Go ahead, make a joke of it. So what is this new Christianity Lite of which I speak? Well, let's start with Paul, but we will have to leave him to get there from here. Paul had a conversion experience and it left him with the firm belief that Jesus was divine. He went to study with Peter and James for a couple of weeks, and they didn't tell him anything that didn't reinforce his conviction. They, too, in some sense, believed that this Jesus Christ was the promised Messiah. Jesus himself no doubt bought the idea that he was the Messiah. But, let's face it, Christians, after age 33, no one ever saw Jesus in his pre-ressurection body. We can dicker about whether he died or he is risen, but that body, human in every way, was no longer present for us to interact with. The Church says that Jesus ascended.

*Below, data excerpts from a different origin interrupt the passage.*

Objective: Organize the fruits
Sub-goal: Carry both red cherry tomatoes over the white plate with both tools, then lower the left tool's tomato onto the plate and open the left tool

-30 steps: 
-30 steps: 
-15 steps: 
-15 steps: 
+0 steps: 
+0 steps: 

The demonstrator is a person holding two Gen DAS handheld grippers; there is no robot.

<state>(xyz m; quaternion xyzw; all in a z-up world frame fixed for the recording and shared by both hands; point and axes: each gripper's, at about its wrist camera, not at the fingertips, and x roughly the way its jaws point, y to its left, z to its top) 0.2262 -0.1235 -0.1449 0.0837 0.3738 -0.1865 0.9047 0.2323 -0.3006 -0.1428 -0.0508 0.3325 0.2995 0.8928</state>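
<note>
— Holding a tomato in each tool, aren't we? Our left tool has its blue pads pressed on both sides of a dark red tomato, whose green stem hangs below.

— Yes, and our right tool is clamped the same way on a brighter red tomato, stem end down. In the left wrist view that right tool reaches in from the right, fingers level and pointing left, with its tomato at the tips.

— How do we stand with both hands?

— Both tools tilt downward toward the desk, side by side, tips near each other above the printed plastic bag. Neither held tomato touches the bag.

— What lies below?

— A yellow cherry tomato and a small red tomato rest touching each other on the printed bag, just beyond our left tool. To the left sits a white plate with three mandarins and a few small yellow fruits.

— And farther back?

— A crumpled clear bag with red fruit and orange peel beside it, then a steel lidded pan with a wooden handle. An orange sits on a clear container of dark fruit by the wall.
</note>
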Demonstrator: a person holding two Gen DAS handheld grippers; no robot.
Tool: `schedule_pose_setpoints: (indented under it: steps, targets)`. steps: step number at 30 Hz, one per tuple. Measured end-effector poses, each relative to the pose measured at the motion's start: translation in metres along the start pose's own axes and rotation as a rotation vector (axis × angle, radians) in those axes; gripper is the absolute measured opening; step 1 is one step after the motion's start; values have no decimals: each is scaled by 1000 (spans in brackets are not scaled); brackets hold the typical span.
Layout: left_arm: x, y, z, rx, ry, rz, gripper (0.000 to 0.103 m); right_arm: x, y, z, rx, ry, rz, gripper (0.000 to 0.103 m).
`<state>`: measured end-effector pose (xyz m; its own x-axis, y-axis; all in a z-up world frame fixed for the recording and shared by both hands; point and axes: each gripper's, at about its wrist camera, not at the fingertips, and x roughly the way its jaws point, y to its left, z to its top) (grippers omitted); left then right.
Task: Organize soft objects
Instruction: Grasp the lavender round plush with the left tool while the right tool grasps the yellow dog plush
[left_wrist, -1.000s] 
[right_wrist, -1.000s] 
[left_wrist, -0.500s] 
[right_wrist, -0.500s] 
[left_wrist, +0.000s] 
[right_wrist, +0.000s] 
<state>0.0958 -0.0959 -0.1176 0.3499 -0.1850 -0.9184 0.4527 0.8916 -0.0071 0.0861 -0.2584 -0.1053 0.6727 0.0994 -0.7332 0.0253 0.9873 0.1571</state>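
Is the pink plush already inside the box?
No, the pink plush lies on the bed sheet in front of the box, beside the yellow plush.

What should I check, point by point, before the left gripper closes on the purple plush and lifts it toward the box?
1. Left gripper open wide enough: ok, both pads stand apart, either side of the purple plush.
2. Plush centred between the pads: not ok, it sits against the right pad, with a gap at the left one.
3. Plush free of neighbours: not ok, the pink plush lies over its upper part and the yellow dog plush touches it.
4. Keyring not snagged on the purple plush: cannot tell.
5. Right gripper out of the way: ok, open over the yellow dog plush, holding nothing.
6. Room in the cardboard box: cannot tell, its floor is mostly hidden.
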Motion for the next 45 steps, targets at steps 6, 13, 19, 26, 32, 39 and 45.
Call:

Who are we today, we followers of Jesus? Well, most Christian churches will tell you in various ways that we are the body of Christ, his hands and eyes in the world. That boils down to the fact that this Way of Forgivness, this love of neighbor (including Iraq, Iran, Cuba and a few other places), this devotion to God is supposed to be shining out of our consciousness in our perception and our deeds. We have taken Christ's body as our own. Put aside the sexual connotation, that is excess baggage, we have taken Jesus Christ as our lover. The consciousness of Christ that started in the Torah, evolved through the Prophets, and, in the form of Jesus Christ, inspired Paul, Peter and James, is now the consciousness that inspires us. This is what the Episcopal Church which I belong to celebrates in the eucharistic feast. As we receive the bread and wine we solidify our commitment to be Christ's body in the world. Through this action, we give Jesus Christ eternal life. Christ is risen. Pass it on.